After a while, I sighed, "I'm so sorry, Fluctuation Artefact. I think you have the wrong guy. I'm just a shadow, so what makes you think that I can do this?" With that, I gently placed it on my bed side table and curled up in bed, ready to sleep.
Well, READY to sleep.
Just then, I heard a familiar scream of pain, making my eyes widen in panic as I shot up from bed.
Konju?! I grew worried for him, so, as if on autopilot, I hopped off and quickly put on my usual outfit before I grabbed the Fluctuation Artefact plus my house keys and rushed out, locking my door behind me.

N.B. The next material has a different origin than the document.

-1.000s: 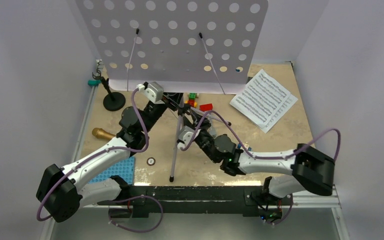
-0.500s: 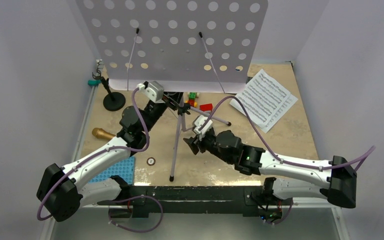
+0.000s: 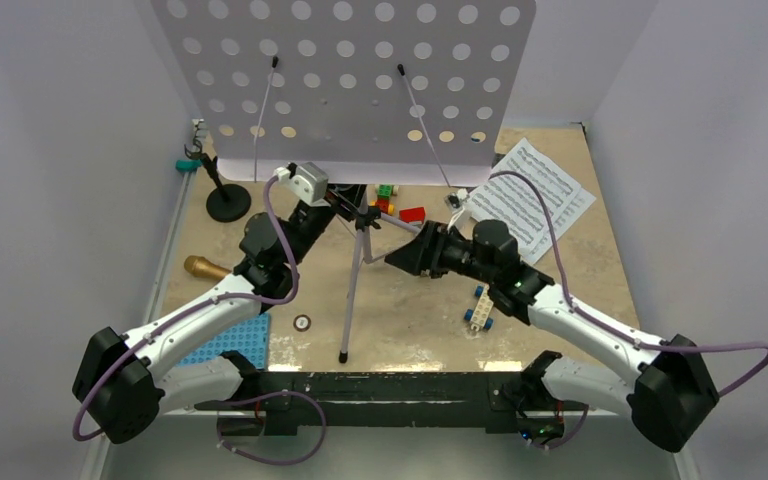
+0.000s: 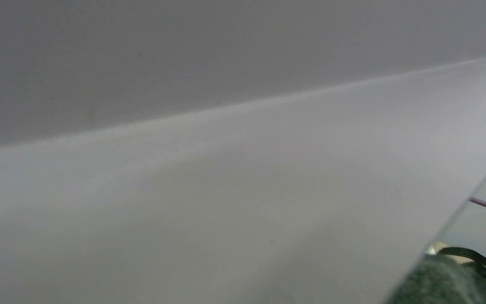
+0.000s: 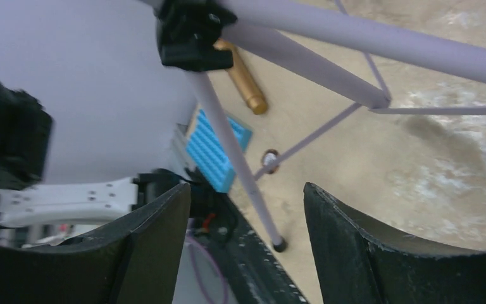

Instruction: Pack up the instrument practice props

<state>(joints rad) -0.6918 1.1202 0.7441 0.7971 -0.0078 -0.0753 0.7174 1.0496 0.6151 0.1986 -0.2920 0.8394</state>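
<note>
The lavender music stand (image 3: pixel 350 80) stands at the back, its tripod legs (image 3: pixel 352 290) spread on the tabletop. My left gripper (image 3: pixel 343 204) reaches to the black hub under the desk; its jaws are hidden there, and the left wrist view shows only the lavender desk (image 4: pixel 228 190). My right gripper (image 3: pixel 400 258) hangs open just right of the hub, nothing between its fingers (image 5: pixel 354 253); a tripod leg (image 5: pixel 234 158) runs past beyond them. The gold microphone (image 3: pixel 205 268) lies at the left. The black mic stand (image 3: pixel 227 200) is at the back left. White sheet music (image 3: pixel 527 200) lies at the back right.
A blue studded plate (image 3: pixel 222 340) lies by the left arm's base. Coloured toy bricks (image 3: pixel 392 203) sit under the desk, and a small brick toy (image 3: pixel 480 308) lies beside the right forearm. A small ring (image 3: pixel 302 322) rests near the front. Walls close in on three sides.
My right gripper has opened and moved up and to the right, away from the front tripod leg, uncovering the small brick toy. The left arm and the stand have not moved.
</note>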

Dad's head whipped over to look at me as I jumped down the stairs and sprinted for the door, quickly calling out, "いってきます!(Ittekimasu! = I'm leaving!)"
A confused "いーいってらっしゃい?(I-Itterasshai? = S-Safe trip?)" was the last thing I heard before I opened the door and ran out into the cool Canadian night.
I didn't care about the cold air as I slid through all the Yukoners going home from work. I was just focused on pinpointing the source of the scream.
All right, so since I could hear it pretty clearly, that means that he's nearby. The only places close to my house that Konju could be in would be the abandoned warehouse near the treehouse. Oh, Konju, please be okay...
My pace quickened, and I kept my worry down as I rushed to the abandoned warehouse, quickly apologising to anyone I had bumped into, managing to arrive at the warehouse in 5 minutes or so.
The warehouse built with maple tree trunks loomed over me as I got closer and closer to it, and, consequently, so did my self-confidence. So much that by the time I reached the door, I had stopped completely.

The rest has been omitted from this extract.